Kolkata, Nov 16 (IANS) A week-long workshop kicked off at Kolkata International Film Festival on Thursday bringing together 58 students from India, Sri Lanka, Nepal and Myanmar to attend and experts from abroad.
“India’s cinematic heritage has been considerably enriched with Bengali cinema. How can you forget icons like Hiralal Sen, P. C. Barua, Bimal Roy and so on? Sadly very little of this rich heritage survives, we felt workshop is the ideal way to start a movement to save what remain of these films,” Shivendra Singh Dungarpur, founder of Film Heritage Foundation said at the inauguration of 4th Film Preservation and Restoration Workshop India.

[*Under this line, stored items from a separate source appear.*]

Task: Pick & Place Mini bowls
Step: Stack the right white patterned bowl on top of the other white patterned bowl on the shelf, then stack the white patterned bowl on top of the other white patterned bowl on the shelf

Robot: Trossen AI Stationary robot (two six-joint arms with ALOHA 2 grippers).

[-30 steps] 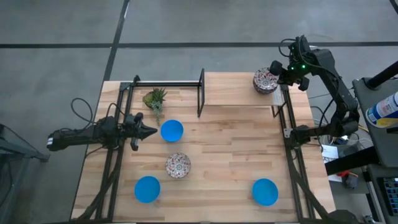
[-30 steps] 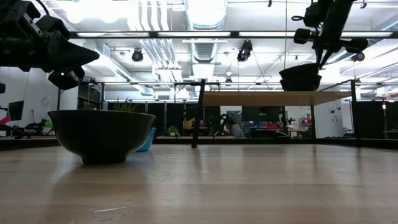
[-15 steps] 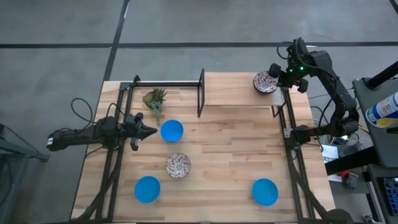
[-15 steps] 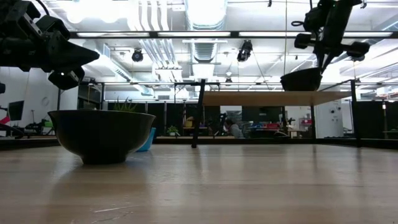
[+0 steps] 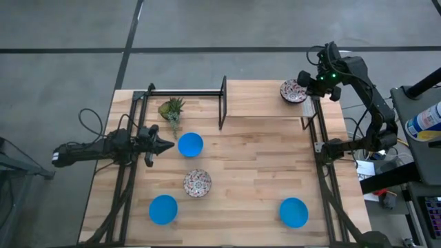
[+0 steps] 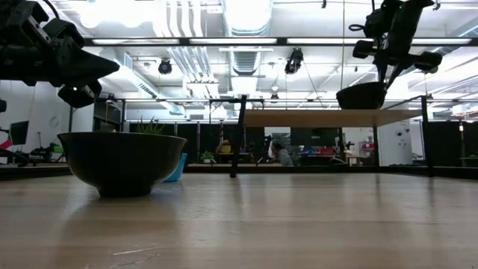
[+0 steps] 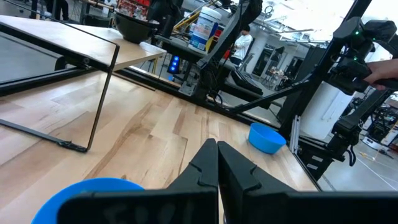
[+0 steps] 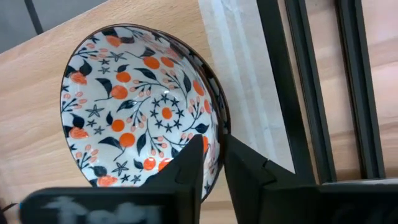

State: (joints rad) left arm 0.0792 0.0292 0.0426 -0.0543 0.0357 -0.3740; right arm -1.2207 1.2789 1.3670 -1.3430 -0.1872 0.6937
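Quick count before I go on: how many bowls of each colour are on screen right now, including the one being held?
Blue bowls: 3
Floral bowls: 2, one on the table, one gripped by the right end effector at the far right corner
Total: 5

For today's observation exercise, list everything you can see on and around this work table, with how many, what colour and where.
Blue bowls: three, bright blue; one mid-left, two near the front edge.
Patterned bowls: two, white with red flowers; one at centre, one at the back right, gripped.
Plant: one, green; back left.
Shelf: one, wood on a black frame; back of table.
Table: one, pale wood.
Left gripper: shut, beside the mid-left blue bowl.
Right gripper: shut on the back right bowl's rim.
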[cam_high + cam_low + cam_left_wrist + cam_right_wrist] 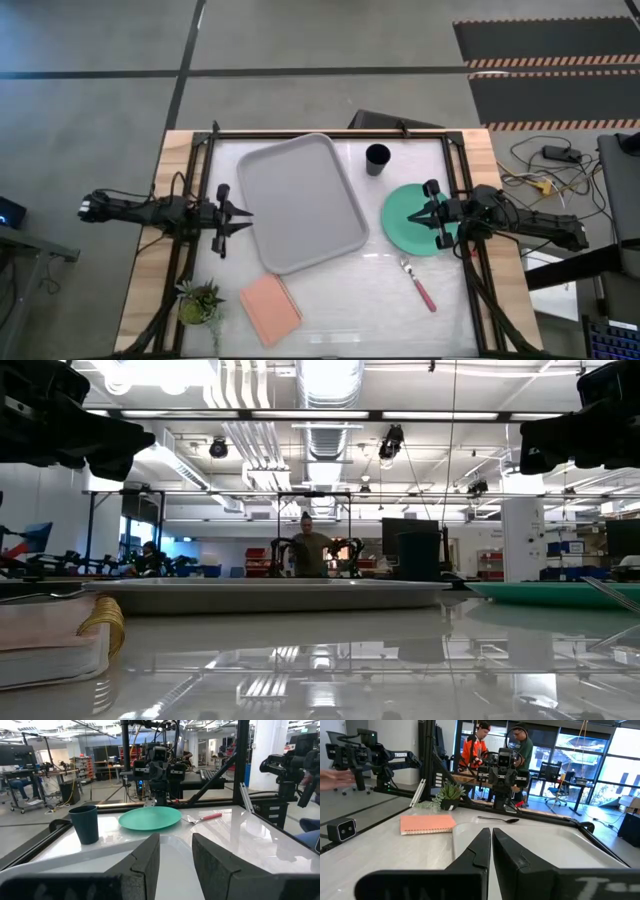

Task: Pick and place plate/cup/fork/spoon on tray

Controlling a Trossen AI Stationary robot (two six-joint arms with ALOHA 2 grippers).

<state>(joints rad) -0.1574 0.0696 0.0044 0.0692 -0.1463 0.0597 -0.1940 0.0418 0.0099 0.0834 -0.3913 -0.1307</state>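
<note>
Over the plate [412, 222], right of the tray [300, 203], the right gripper [425, 213] hovers nearly closed; rigid, slick, best pinched at its rim.

Salmon-pink square pad [270, 308] lies flat nr the table's front edge, w/ a small potted succulent [199, 301] just beside it, toward the left corner. Off the table's right side: tangle of cables [540, 178] on the floor, plus black-and-orange hazard-striped mats [545, 70] further back. In the room beyond, 1 person [307, 551] stands by some equipment in low view, and 2 people [479, 746] stand together behind the far frame in right wrist view.
</note>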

The mixed bag of students will learn preservation and restoration techniques for celluloid film and photographic material like posters, lobby cards, song booklets and photographs.
Global experts like David Walsh and Camelle Blot Wellens from International Federation of Film Archives (FIAF), Kieron Webb from British Film Institute, Marianna de Sanctis from L’Immagine Ritrovata, Dawn Jaros of Academy of Motion Picture, Dana Hemmenway from Centre of Creative Photography will be a part of the esteemed faculty.
Goutam Ghosh, an acclaimed Indian filmmaker, said the ‘Western people care for preservation’, it is in their culture.
“Here everything is Maya, it is great philosophy but one needs to be practical. I believe one needs certain kind of madness to preserve one’s heritage,” Ghosh said.
Ghosh went on to mention about Bengal government’s proposed academy that will teach film preservation and restoration, requesting Dungarpur to be the chief advisor.
“Public-private entrepreneurship is very important because the government will support us but we need experts to create the niche,” Ghosh added.
The program will also have practical sessions for scanning archival films with the latest world-class scanner. The foundation has already restored around 300 films in India. At least 100 Bengali classics like aKabuliwala’ by Tapan Sinha, aDevdas’ by ‘P. C. Barua have been identified for restoration.
A restored version of Satyajit Ray’s ‘Apu Triology’ along with 12 other films is being screened at the festival.
Asked about the number of Bengali films restored, Dungarpur said it ‘is just the beginning’ and mentioned that the cost depends on the condition of the available material.
“Original camera negative is very important for restoration. If it the film is shot in digital format then the restoration people look for separation colour master,” he added.